╭──
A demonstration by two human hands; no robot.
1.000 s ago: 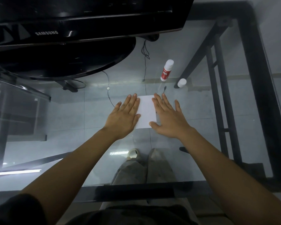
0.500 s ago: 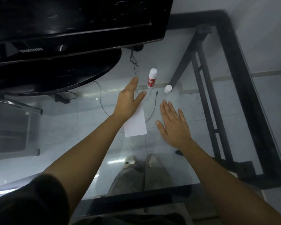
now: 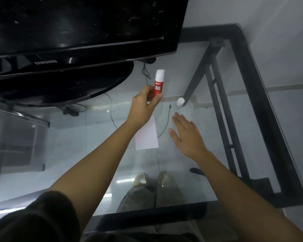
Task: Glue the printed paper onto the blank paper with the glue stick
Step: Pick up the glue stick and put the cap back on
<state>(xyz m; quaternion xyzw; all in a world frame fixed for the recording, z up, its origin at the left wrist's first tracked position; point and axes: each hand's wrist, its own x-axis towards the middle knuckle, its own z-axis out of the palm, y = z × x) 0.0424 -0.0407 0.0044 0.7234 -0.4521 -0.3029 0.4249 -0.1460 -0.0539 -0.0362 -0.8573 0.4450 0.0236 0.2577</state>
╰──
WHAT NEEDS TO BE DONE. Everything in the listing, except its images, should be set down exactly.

REPLY TO THE TASK.
A demonstration by two human hands; no robot.
1.000 s ago: 
0.500 s ago: 
now: 
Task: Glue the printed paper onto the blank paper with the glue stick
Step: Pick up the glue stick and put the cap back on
<state>(xyz m; quaternion xyzw; all in a world frame fixed for the recording, z up, its origin at the left wrist's first tracked position; point and axes: each hand's wrist, its own x-axis towards the middle knuckle, its own z-axis out of the palm, y = z × x) 0.0424 -0.0407 0.0044 0.7234 -0.4521 -0.3029 0.4249 -0.1460 -0.0539 -0.0362 -0.8573 0.4450 0.0236 0.2577</state>

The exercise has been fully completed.